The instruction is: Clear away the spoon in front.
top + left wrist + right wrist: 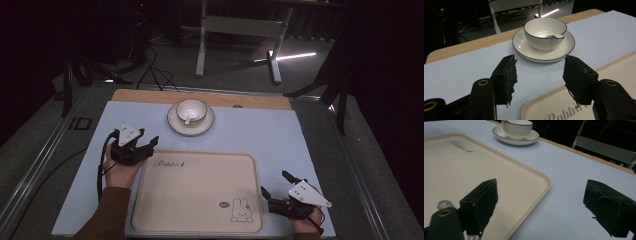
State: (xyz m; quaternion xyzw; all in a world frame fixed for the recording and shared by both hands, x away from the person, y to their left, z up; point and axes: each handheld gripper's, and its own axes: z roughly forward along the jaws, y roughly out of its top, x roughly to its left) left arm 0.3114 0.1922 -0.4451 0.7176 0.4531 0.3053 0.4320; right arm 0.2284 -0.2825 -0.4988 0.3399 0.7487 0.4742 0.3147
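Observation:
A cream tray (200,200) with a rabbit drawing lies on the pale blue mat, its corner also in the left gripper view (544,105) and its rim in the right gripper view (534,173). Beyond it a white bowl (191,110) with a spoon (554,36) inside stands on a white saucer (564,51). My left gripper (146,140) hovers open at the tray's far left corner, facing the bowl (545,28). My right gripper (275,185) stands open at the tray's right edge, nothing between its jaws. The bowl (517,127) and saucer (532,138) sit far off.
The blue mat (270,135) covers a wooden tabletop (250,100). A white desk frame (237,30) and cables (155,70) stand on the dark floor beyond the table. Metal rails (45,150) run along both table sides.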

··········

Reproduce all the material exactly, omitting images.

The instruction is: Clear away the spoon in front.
top + left wrist + right wrist: 
State: (xyz m; quaternion xyzw; all in a world frame fixed for the recording and shared by both hands, x away from the person, y to their left, z up; point and axes: each handheld gripper's, and its own axes: z roughly forward along the jaws, y roughly out of its top, x roughly to its left) left arm 0.3114 0.1922 -0.4451 0.7176 0.4531 0.3053 0.4320; right arm 0.2284 -0.2825 -0.4988 0.3399 0.7487 0.4742 0.3147
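Observation:
A cream tray (200,200) with a rabbit drawing lies on the pale blue mat, its corner also in the left gripper view (544,105) and its rim in the right gripper view (534,173). Beyond it a white bowl (191,110) with a spoon (554,36) inside stands on a white saucer (564,51). My left gripper (146,140) hovers open at the tray's far left corner, facing the bowl (545,28). My right gripper (275,185) stands open at the tray's right edge, nothing between its jaws. The bowl (517,127) and saucer (532,138) sit far off.
The blue mat (270,135) covers a wooden tabletop (250,100). A white desk frame (237,30) and cables (155,70) stand on the dark floor beyond the table. Metal rails (45,150) run along both table sides.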

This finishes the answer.